● **Task objective**
The lines from the top of the listing through the one containing "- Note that" are to be retyped exactly, with no other lines.

● **Entries supplied**
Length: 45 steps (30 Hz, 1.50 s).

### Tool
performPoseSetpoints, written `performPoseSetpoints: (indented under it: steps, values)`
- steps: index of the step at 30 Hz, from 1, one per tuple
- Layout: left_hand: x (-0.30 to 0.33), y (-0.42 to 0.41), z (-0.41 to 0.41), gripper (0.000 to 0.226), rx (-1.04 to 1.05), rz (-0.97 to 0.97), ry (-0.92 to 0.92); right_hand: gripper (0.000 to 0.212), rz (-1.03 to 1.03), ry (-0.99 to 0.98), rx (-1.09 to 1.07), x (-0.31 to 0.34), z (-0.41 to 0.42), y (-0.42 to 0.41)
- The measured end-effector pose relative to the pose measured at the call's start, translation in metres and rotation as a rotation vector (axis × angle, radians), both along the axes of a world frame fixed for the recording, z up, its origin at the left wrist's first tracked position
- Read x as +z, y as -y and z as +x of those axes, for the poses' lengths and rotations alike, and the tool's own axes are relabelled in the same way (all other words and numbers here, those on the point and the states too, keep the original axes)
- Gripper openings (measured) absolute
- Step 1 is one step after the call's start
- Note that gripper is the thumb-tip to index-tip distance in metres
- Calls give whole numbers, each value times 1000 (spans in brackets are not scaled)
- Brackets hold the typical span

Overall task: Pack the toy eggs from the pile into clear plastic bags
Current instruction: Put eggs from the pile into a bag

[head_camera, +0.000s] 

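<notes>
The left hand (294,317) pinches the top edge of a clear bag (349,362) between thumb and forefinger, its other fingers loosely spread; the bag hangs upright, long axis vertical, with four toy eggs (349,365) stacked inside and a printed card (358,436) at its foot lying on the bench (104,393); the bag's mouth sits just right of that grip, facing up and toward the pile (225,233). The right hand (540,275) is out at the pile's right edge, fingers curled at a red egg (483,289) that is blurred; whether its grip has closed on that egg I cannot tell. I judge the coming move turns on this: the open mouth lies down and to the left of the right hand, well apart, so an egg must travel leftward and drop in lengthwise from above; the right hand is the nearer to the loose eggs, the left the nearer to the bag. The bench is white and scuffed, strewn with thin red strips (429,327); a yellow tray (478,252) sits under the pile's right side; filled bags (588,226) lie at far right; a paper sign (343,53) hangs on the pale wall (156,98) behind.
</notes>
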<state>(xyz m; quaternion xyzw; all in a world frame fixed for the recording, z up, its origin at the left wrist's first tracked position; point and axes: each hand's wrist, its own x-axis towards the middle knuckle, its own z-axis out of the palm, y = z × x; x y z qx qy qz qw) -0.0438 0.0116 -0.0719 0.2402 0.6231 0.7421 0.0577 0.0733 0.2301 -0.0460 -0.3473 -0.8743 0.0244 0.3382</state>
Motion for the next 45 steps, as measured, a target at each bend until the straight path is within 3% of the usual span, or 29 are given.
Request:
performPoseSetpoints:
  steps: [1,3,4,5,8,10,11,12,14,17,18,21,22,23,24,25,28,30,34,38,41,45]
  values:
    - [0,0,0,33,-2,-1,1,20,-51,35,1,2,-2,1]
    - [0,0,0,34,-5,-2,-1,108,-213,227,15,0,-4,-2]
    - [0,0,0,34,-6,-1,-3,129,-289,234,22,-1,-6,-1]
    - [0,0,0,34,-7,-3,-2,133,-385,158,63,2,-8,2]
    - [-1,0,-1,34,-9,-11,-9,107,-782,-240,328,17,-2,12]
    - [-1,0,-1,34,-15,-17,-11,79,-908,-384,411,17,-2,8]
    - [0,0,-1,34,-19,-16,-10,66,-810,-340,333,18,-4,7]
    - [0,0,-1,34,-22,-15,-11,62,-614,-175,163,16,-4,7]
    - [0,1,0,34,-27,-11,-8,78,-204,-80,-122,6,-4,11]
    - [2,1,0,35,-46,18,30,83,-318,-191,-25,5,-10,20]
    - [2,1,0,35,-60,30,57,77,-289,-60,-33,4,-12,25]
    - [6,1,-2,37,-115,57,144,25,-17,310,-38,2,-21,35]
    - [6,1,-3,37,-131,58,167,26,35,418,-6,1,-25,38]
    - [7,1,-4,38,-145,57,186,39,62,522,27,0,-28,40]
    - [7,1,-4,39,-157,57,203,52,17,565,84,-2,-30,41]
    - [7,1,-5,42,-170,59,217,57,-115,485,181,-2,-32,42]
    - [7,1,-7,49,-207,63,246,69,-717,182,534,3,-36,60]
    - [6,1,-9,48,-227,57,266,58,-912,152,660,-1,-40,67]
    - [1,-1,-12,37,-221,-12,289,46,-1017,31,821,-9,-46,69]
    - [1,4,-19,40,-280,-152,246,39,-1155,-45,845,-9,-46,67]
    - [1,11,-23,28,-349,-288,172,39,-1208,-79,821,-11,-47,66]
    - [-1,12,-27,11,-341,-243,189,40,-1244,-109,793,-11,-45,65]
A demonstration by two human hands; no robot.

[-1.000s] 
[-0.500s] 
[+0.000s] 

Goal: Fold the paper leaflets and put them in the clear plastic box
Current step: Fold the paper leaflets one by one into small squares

● **Written response**
Length: 45 steps (30 Hz, 1.50 s).

### Tool
performPoseSetpoints, written `performPoseSetpoints: (indented under it: steps, values)`
- steps: index of the step at 30 Hz, from 1, one per tuple
- Layout: left_hand: x (-0.30 to 0.33), y (-0.42 to 0.41), z (-0.41 to 0.41), gripper (0.000 to 0.226), rx (-1.04 to 1.05), rz (-0.97 to 0.97), ry (-0.92 to 0.92); right_hand: gripper (0.000 to 0.212), rz (-1.03 to 1.03), ry (-0.99 to 0.98), rx (-1.09 to 1.07), x (-0.31 to 0.34), z (-0.41 to 0.42), y (-0.42 to 0.41)
- The measured end-effector pose relative to the pose measured at the call's start, translation in metres and rotation as a rotation vector (axis × angle, radians), both along the axes of a world frame fixed for the recording, z up, its origin at the left wrist's first tracked position
- Read x as +z, y as -y and z as +x of those axes, for the poses' lengths and rotations alike, and the tool's own axes are relabelled in the same way (all other words and numbers here, those on the point and the states too, keep the original axes)
- Gripper openings (measured) absolute
- Step 1 is one step after the call's start
- Note that gripper is the thumb-tip to index-tip distance in metres

Nothing else is needed for the answer.